THE TASK: Once the line with "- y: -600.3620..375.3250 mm" is found in the entries below, print it and each following line exactly, stopping after the line with "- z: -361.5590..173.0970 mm"; print nothing else.

TASK MATERIAL:

════════════════

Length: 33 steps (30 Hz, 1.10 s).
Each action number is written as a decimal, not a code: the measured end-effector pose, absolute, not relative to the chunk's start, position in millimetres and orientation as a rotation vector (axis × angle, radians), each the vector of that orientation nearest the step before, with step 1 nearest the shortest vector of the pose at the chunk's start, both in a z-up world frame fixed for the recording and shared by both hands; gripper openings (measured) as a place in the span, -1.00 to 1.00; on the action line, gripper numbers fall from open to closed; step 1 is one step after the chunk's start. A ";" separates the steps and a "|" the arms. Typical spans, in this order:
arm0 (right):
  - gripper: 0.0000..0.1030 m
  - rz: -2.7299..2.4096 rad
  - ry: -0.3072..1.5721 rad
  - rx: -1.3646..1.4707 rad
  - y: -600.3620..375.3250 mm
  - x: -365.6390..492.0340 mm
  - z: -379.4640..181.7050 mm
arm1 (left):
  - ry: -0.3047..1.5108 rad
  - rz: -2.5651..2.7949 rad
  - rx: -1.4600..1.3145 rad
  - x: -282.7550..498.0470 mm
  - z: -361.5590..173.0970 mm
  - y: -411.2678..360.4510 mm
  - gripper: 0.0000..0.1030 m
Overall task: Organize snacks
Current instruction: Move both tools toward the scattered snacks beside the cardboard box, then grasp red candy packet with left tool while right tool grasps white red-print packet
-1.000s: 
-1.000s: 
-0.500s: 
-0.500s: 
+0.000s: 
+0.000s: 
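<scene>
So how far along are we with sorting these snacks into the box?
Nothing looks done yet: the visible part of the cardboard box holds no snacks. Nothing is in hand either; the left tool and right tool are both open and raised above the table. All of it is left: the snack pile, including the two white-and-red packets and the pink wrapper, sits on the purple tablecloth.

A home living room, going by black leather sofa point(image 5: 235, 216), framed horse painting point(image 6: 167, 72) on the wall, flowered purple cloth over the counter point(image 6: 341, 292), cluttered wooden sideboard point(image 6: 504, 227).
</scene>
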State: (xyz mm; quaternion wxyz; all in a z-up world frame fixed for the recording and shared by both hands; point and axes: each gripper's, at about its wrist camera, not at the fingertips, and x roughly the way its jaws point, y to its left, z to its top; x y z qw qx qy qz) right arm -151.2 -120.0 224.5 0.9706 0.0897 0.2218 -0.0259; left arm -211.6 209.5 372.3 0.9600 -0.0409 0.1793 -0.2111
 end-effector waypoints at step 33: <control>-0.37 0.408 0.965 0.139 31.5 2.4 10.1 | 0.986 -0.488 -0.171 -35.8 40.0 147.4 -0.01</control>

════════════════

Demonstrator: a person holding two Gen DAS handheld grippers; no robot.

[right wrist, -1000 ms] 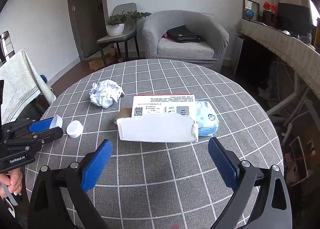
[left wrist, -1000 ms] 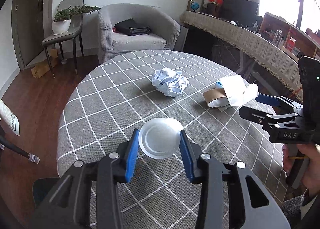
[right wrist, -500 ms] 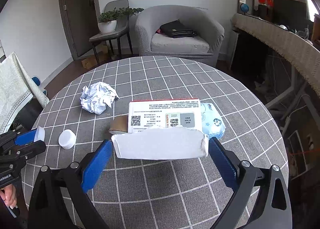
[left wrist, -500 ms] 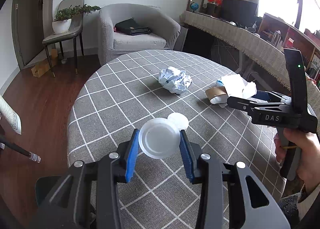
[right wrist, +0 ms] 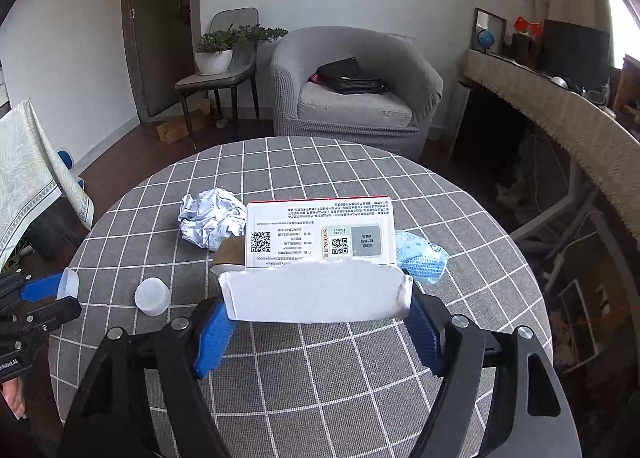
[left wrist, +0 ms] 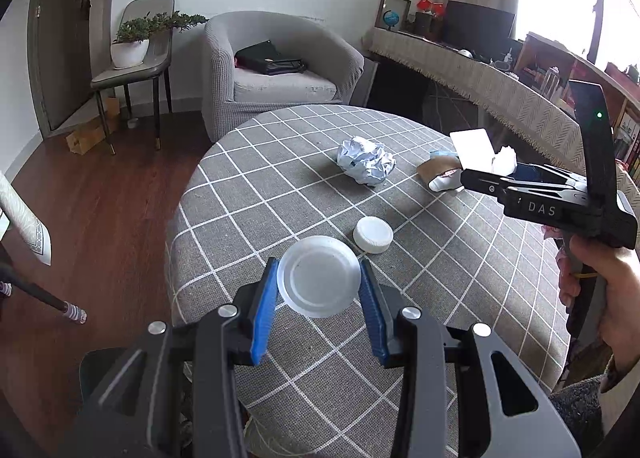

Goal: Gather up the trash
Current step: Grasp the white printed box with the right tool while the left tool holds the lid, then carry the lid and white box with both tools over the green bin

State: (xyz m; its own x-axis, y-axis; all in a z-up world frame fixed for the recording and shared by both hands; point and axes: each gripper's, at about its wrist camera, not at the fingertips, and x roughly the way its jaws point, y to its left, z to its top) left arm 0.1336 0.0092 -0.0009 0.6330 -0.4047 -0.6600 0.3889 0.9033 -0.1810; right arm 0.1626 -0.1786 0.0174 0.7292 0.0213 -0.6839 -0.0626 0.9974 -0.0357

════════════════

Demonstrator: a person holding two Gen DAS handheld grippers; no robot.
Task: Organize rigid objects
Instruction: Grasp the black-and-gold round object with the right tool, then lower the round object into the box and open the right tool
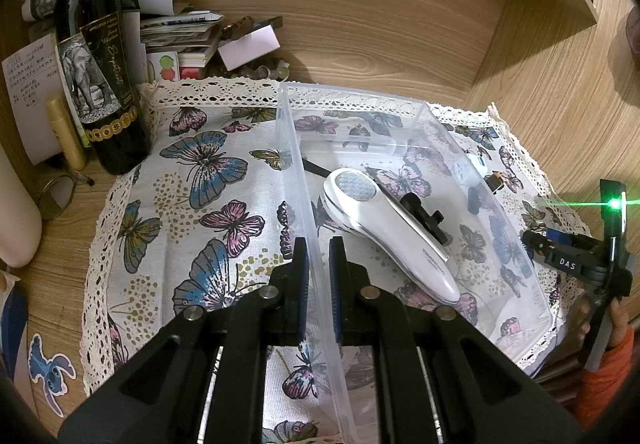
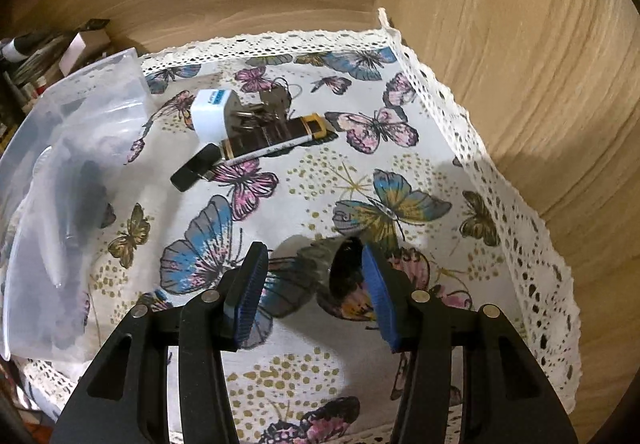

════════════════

TASK RESULT:
  - y: -600.3620..375.3250 mm
  - x: -365.6390..492.0340 mm
  - z: -379.4640..181.7050 mm
arm1 (left):
  - ry: -0.3047..1.5108 rad
  - rz: -2.5651..2.7949 rad
  - rx: -1.4600..1.3145 rad
  - x: -282.7550..498.0470 mm
  - z: -361.5590..173.0970 mm

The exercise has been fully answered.